Creating a Pro-Friendly Classroom

While there is much discussion about anti-bullying in schools, I think the focus needs to go beyond how to combat the menace of bullying and move to the next stage. My idea is to not just alleviate bullying and make the classroom a neutral setting but to create a pro-friendly classroom, one in which the focus is not just on being civil but being friendly. Also, I am very interested in exploring how to make classrooms a ‘safe space’ for the exchange of ideas and tolerance but also ‘friendly spaces’ in that creating a warm, happy environment for students might help to foster learning. This may be a tall order at a law school but I have hope. The idea that I am working on is something akin to anti-bullying but more along the lines of ‘pro-friendly’.

There was a recent study by Professor Jane O’Reilly and her team that being ostracized in the workplace may have greater damage than being bullied. Professor O’Reilly states that bullying is negative attention and energy from others while ostracism conveys that one is not even worthy enough for others’ attention and effort[1]. She notes that ostracism removes interactional dynamic and potential for exchange[2].

As I have written about in one of my articles, “while discussing legal education, it is also important to consider the underlying layers of socialisation that occur within the classroom setting. The phrase ‘hidden curriculum’ is often used to describe the maintenance of hierarchical structures such as socio-economic class within the classroom. The phrase also denotes the socialisation of attending school, in that one is taught how to behave and act.”[3]

It seems as though bullying in law schools may not be the same as bullying in elementary schools or high schools, but I am concerned about the isolation and exclusion that may be occurring in law schools. I do not think that law schools need anti-bullying programs but rather going beyond encouraging this base level of civility that the LSUC expects[4] and instead move on towards creating a pro-friendly space. Again, this is separate from a ‘positive space’ environment that is usually used to refer to a space that is sexual orientation friendly.[5] I went through such training while attending law school at Queen’s University and working as Editor-in-Chief of the Graduate Student newspaper antiThesis.

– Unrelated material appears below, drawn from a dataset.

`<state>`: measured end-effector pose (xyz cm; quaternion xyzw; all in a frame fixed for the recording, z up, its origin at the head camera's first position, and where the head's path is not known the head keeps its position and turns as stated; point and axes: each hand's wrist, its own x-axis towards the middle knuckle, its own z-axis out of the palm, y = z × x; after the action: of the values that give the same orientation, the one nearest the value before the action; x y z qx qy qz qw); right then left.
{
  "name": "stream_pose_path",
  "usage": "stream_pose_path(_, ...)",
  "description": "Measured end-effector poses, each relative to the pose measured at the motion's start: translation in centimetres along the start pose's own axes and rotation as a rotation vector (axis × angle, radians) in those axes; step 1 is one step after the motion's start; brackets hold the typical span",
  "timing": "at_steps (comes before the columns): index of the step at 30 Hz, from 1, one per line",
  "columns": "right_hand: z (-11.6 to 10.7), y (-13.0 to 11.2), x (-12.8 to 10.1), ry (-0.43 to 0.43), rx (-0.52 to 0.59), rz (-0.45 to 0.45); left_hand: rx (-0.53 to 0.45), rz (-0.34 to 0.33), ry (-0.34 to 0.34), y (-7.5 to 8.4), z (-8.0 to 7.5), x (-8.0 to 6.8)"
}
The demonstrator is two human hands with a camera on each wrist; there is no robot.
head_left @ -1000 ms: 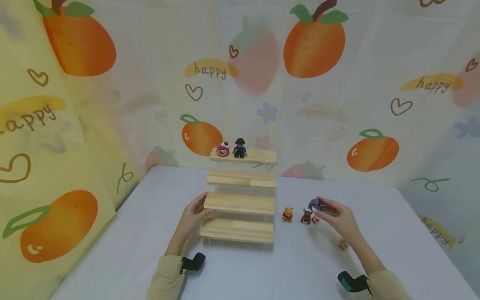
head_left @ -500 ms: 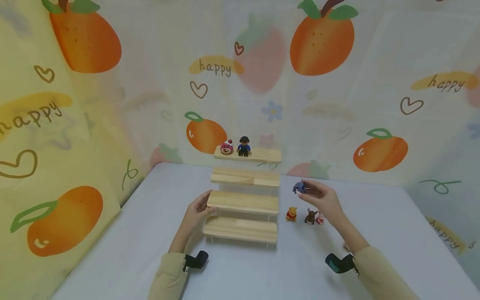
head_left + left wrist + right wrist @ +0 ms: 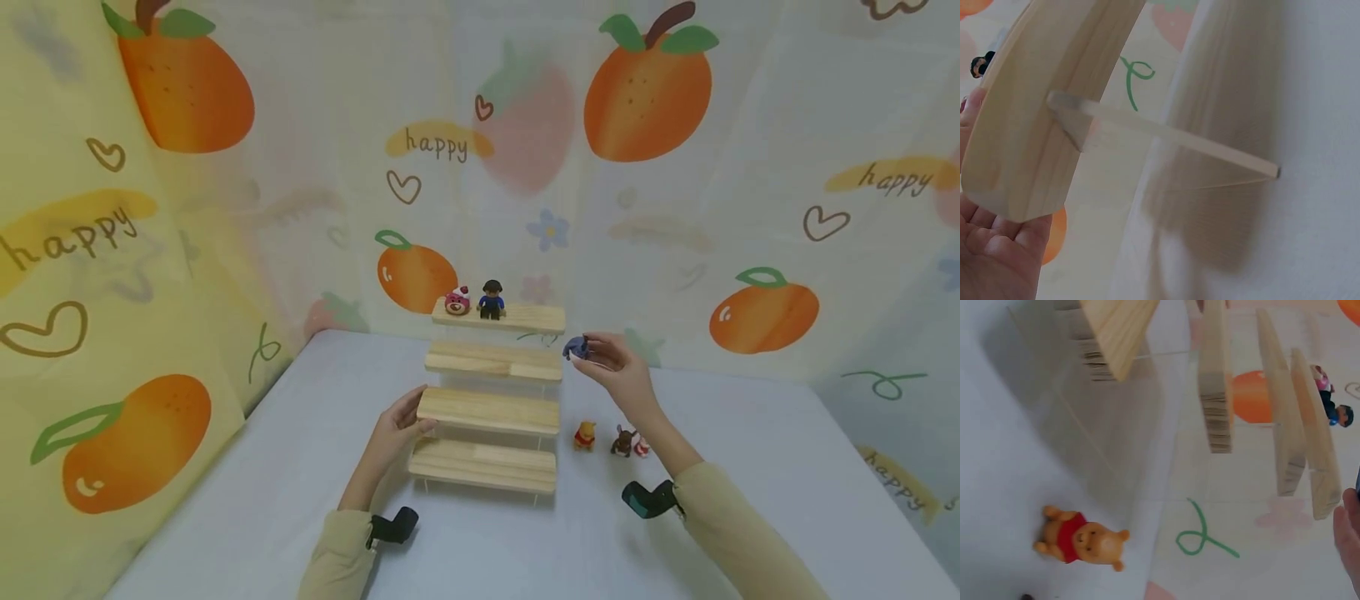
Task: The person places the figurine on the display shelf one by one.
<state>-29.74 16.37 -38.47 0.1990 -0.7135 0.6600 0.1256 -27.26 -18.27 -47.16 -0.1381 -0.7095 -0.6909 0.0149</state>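
So far two figures are up on the top step of the wooden stand (image 3: 487, 408): a pink bear (image 3: 457, 302) and a little guy in blue (image 3: 491, 299), side by side at the left end. The three lower steps have nothing on them.

Left hand (image 3: 395, 430) is steadying the stand, palm against the left end of the second step from the bottom, fingers pretty much straight, thumb hooked onto the edge. The wrist view shows the board's end sitting right in the palm.

Right of the stand, three figures are left on the table (image 3: 720, 467): a yellow bear (image 3: 584, 435), then a brown one (image 3: 621, 442) with a pink one (image 3: 641, 445) touching it.

Right hand (image 3: 617, 371) is up in the air just off the right end of the upper steps, about level with the second one down, pinching a small blue figure (image 3: 576, 347) between thumb and fingertips. It isn't on a step yet, so I'd say two placed, one in hand, three to go.
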Motion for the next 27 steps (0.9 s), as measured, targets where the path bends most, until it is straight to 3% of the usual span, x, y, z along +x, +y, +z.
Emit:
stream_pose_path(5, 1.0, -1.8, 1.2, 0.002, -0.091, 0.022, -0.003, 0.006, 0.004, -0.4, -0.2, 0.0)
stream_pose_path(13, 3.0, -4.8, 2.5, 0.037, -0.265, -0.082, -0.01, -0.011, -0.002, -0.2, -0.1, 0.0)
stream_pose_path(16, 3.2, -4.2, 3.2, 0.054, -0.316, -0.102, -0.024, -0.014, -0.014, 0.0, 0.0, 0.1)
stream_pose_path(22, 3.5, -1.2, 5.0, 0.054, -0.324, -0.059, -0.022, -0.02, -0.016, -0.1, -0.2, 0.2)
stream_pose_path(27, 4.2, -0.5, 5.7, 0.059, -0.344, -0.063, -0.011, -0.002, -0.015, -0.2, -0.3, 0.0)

I argue that the focus should be on exclusion versus inclusion. If you look at the typical classroom there may be instances where group dynamics are skewed along certain lines. My discussion does not focus on racism, sexism, or classism but rather that people can be excluded from the classroom for numerous reasons and rather than focus on the problem I would like to focus on the solution.

This can be described as a form of social alienation or social isolation. Going back to Professor O’Reilly, this may be more distressing than bullying. It essentially undermines one’s self-worth if one is made to feel less valuable than others in the classroom. I am very aware when teaching to think about who is excluded and needs to be nudged into participation versus the painfully shy who would probably rather remain on the sidelines. Also, simple tasks such as group work in my Legal Process classroom in which I always partner up the students myself rather than allow the students to choose which ensures that no one is left out and helps students speak to others besides their friend next to them.

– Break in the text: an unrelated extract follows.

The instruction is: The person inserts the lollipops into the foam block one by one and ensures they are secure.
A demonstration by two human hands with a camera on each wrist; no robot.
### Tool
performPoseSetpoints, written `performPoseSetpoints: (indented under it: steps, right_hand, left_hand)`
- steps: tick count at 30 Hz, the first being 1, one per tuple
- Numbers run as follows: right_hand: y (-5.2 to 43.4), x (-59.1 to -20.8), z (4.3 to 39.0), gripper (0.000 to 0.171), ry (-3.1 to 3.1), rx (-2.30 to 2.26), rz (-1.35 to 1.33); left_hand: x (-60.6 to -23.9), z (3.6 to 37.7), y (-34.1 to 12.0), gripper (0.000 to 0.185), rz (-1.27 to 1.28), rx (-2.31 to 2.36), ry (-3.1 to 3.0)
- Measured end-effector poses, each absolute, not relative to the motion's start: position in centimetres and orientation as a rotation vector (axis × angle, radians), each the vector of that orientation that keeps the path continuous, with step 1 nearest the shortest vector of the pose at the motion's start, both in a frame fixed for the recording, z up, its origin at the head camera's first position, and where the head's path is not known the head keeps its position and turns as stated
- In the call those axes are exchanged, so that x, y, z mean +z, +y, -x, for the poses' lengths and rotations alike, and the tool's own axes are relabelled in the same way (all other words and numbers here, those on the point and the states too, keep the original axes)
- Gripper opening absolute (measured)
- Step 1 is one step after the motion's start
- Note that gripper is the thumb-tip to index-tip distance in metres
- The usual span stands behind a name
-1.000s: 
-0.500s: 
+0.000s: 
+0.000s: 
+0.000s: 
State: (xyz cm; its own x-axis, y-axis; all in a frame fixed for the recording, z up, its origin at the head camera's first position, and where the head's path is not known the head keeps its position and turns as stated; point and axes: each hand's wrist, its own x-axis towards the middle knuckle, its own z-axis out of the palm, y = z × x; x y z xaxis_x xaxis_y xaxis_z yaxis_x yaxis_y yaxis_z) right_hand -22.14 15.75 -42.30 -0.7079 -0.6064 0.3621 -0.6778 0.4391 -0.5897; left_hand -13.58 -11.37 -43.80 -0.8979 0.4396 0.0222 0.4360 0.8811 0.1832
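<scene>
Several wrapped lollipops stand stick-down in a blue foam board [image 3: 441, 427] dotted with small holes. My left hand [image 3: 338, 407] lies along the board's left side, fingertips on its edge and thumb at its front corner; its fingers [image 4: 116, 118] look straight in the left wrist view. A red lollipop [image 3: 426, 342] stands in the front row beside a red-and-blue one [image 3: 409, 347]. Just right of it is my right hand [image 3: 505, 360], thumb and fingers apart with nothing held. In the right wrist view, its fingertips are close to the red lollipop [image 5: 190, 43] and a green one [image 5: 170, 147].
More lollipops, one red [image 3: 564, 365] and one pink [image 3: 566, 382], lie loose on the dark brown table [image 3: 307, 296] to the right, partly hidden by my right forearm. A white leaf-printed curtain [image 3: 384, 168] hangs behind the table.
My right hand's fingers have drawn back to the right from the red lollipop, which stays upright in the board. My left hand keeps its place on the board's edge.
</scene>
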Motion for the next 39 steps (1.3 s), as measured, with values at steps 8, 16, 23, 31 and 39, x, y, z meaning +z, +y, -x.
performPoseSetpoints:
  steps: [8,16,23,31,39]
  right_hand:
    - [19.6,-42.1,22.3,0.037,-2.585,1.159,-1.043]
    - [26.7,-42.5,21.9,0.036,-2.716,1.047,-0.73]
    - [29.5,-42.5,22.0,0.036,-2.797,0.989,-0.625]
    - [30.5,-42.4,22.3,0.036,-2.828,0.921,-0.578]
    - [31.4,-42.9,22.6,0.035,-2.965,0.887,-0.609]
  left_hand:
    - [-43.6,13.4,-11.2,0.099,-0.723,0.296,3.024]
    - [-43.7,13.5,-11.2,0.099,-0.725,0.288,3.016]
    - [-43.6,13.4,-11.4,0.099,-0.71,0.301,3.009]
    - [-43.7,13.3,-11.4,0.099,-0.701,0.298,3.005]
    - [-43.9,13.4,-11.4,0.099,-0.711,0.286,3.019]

In my own work exploring how corporations can be used to help increase the rights of workers I know that there is a limit to both hard law and soft law. One cannot be legislated to be nice to others beyond a superficial level (e.g. Good Samaritan Laws that exist). Wage increases and better benefit packages may help a worker provide for their family but does not necessarily increase one’s self-worth in the workplace. Same with students – better grades will not help a student feel more included in day-to-day classroom settings.

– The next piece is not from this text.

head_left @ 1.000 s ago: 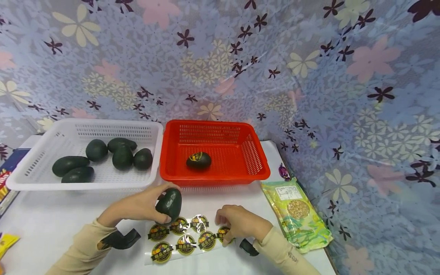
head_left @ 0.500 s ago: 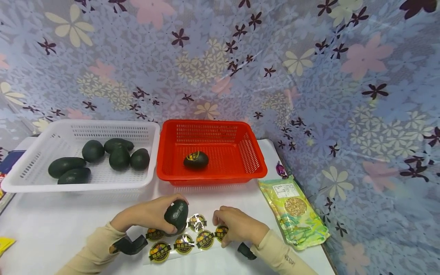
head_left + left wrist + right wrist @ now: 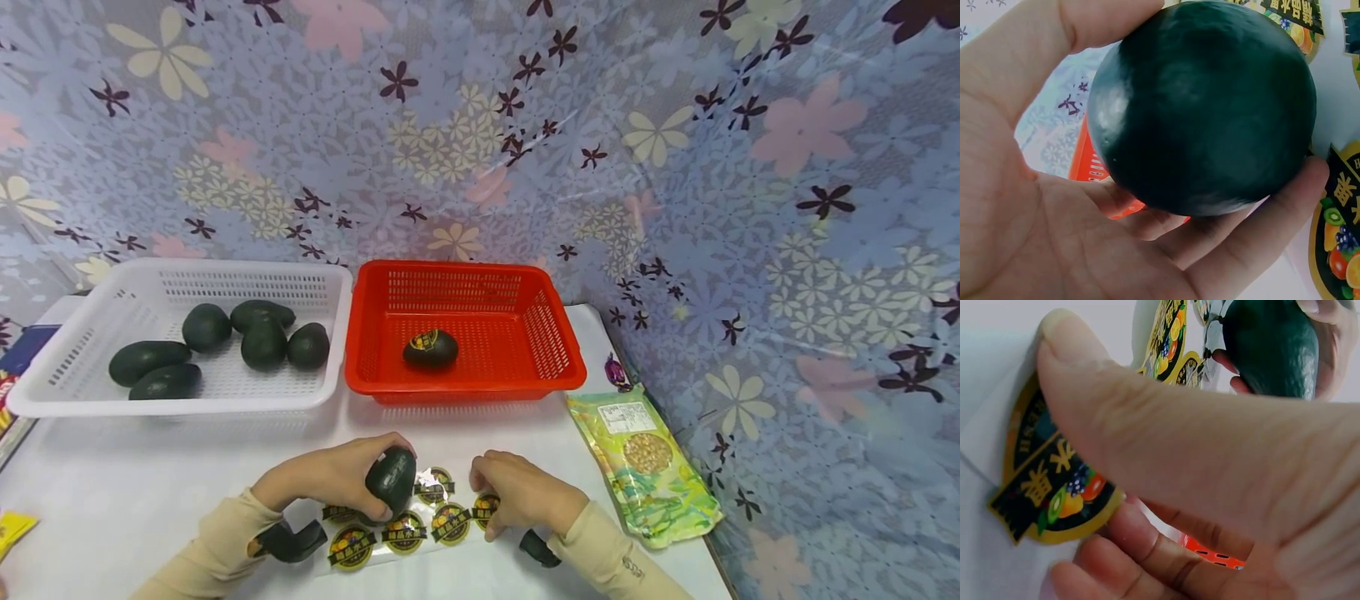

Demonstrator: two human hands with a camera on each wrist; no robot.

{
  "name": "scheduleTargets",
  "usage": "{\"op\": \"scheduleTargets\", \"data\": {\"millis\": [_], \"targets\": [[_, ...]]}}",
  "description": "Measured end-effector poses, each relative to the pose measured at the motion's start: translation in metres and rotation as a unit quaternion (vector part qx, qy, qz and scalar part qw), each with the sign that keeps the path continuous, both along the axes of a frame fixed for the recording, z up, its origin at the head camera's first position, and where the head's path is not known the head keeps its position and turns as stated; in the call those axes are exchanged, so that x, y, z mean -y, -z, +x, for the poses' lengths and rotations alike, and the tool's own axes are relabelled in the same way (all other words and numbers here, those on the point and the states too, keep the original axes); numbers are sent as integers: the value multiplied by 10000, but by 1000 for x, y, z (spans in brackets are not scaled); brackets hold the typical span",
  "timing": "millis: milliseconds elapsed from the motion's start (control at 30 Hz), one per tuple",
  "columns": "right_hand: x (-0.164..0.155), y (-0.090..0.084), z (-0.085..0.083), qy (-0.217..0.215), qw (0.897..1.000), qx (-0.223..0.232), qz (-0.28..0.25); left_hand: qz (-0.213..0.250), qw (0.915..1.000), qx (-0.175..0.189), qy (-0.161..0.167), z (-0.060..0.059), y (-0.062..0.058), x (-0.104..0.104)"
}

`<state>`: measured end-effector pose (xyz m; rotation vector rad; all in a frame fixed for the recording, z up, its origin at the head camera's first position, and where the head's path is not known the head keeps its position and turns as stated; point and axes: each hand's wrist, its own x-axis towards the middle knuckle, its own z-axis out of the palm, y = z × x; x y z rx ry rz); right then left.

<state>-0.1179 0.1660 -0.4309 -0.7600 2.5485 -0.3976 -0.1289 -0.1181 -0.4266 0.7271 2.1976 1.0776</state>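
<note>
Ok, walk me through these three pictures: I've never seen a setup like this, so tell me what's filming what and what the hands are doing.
There is no machine here: a person works with two bare hands and wears three cameras. The wide picture comes from a camera on the head, looking down at a white table. The two close-ups come from cameras strapped to each wrist.

The left hand grips a dark green avocado, which fills the left wrist view. The right hand is at a sheet of round fruit stickers; in the right wrist view its thumb and fingers pinch one sticker at the sheet's edge.

Behind the hands stand a white basket with five unlabelled avocados and a red basket with one avocado bearing a sticker. A snack bag lies at the right.
</note>
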Motion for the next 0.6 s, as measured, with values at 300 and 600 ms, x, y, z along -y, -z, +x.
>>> {"op": "scheduleTargets", "data": {"millis": [300, 600], "targets": [[-2, 0, 1, 40, 10000, -56, -39, -59, 10000, 43, 3, -1, -1, -1], [-6, -3, -1, -55, 9994, -50, -349, -38, 9999, 162, 9, 0, -2, -1]]}}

I would propose that those who teach students should at the very least think about ways to foster a warm learning space for students. Law schools are known to encourage healthy competition. But what is to be done when that competition becomes unhealthy? And one can be friendly without giving up on striving for excellence. The two are not mutually exclusive.

What do I do in the classroom to try to achieve a pro-friendly space? I have been a Course Director at Osgoode for 4 years. The first day of class I provide an anecdote to the students about taking an American Sign Language (ASL) class through the Canadian Hearing Society: “We watched a video in ASL class and it emphasized that when someone in the deaf community corrects your signing it should be taken well as it is a way of allowing you to know the right way – how to be better at signing. So I hope all of you can take feedback in that same manner with the understanding that your Instructor wants to see you do your best and that feedback is meant to help you on that path.” I also emphasize that the classroom is a place where we have to be respectful of other people’s opinions and views. Words are powerful and simply stating what is to be expected of students helps to shape the classroom environment.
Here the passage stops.